Cold draw brings notes of cedar and (at least to me) oddly enough pine nuts. There is also a hint of black pepper behind it that hits you at the back of the throat but come on, its Don Pepin, when isn't that there to get ya!

*1[SUP]st[/SUP] Third: *
As expected, the first third is full of spice and notes of cedar/oak. There is a hint of nuttiness dancing around in the background and even a hint of earth. No pine nuts though, I think that was just my palate messing with me. The pepper normally associated with DP cigars is there but mostly in the background. It doesn't kick the palate like some of the other DP cigars. The smoke is thick and white (great for smoke rings) and the ash on the cigar is nice and white. Ash held on for the 1[SUP]st[/SUP] third and the burn line was just fine.

*Retrohale: *
I expected more Pepper on the retrohale but got mostly the cedar and earth.

*2[SUP]nd[/SUP] Third: *
Hmm..not much is changing here. I would have thought by now maybe some espresso or cocoa would come into play but the 2[SUP]nd[/SUP] third, is very much like the first. Not a bad thing as it is a full flavored cigar with a medium body to it, but you expect a bit more of a journey from a My Father cigar. There is a nice creaminess to the 2[SUP]nd[/SUP] third that does lend some complexity but nothing that blows your socks off.

*Retrohale: *
Retrohale was just more of the same, with more pepper stepping in.

*Last Third: *
Okay, now the cocoa notes are stepping into play but the pepper is also back in full force which squashes the cocoa notes with a vigor akin to Edward Norton's infamous "American History X" curb stomp. This is the DP you expect. The cedar is also up front on the palate making this a pepper/wood bomb. The ash is still holding on nicely, the burn is still fairly sharp and the draw on this belicoso is pretty darn good.
*
Retrohale: *
Pepper and Cedar all the way.

*Final Thoughts: *
The Flor De Las Antillas is not what I was expecting. I was expecting an experience on par with say a My Father Le Bejiou 1922, but this is a different cigar and it is doing its own thing. While the flavor profile wasn't as complex as I would have liked, it still is a tasty cigar. Running at about $7 a stick I could think of a few other cigars I would grab for before this one though. I would have to say between Awesome and Crap, this falls in the MEH category because it's never bad, never great, just there. If you haven't tried one, and see a good deal on one, why not grab one and make up your own mind.


----------



## cigargirlie

Enjoyable read Meattard


----------



## Cypress

thanks for the great review. been wondering about these and trying to read before i buy.


----------



## jurgenph

i smoked one of the two that i have a while ago, and i decided to let the other one rest a few months. i think it has potential, but not when fresh.


J.


----------



## meatcake

jurgenph said:


> i smoked one of the two that i have a while ago, and i decided to let the other one rest a few months. i think it has potential, but not when fresh.
> J.


Mine had about 2 months on it. Picked it up at B&M, not sure how long it was on the shelf there.


----------



## zgnombies

Thanks for the review. I had one of these recently and really enjoyed it. I'm curious what other cigars you mentioned in the $7~ range that you'd go to before one of these. Thanks!


----------



## RayJax

Thanks for taking the time to post up your review!
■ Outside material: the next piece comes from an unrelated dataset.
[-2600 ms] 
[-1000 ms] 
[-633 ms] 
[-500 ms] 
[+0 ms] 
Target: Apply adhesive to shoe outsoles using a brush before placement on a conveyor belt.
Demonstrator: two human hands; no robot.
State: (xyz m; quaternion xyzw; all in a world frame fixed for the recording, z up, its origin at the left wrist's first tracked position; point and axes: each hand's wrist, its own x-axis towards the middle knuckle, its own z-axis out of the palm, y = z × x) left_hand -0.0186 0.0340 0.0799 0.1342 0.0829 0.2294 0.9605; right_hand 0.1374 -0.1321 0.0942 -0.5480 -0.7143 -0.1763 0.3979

I picked up a 5pk at a My Father event. The 5pk had several different vitolas. I haven't really jumped into the My Father brand much at all and need to go ahead and lite one of these up. After reading your review I hope to have a some what better experience based on my sticks resting well over 6 months now! i just flat out forgot about the dang things!

Thanks again!


----------



## loulax07

Still can't see how this was rated #1 by CA.


----------



## rangerdavid

I haven't seen one review yet that said that said these were awesome, or well worth the rating. I like the My Father cigars, and probably have 10-12 hanging around, but not this one. Might have to grab one just for the heck of it.


----------



## TCBSmokes

Nice Review. I tried one recently which I picked up at a local Tinder Box (Raleigh, NC). I didn't get all the nuances you mentioned, but then again, I never do with any smoke. My overall impression however was that it looked great, felt good, was well-constructed, burned evenly and was medium-bodied with a not atypical improvement in richness along the way, and enjoyable right down to the nub. Overall, a very worthy $7-$8 cigar in my opinion, and one I would add a supply of next to my Avo Domaines. Next up soon will be a Warlock robusto, 9th in CA's ratings for 2011.


----------



## piperdown

Hummm, my buddy raves about them but I haven't tried one yet.
May have to jump down to one of the local B&M's and grab two.


----------



## Merovius

I found them to be quite enjoyable but not amazing. Certainly not worth the top spot imo.


----------



## rangerdavid

picked up some the other day at JR's. Buy 5 get one free. They are resting now, awaiting my lighter!!!!


----------



## huynha

Got a few sitting in my humi for the past 2 months, can't wait.


----------



## ldman

Got one of these in a sampler. Smoked it today. You pretty much nailed it. There's others I have tried that I like better. But I wouldn't mind having another in my Humi.


----------



## meatcake

ldman said:


> Got one of these in a sampler. Smoked it today. You pretty much nailed it. There's others I have tried that I like better. But I wouldn't mind having another in my Humi.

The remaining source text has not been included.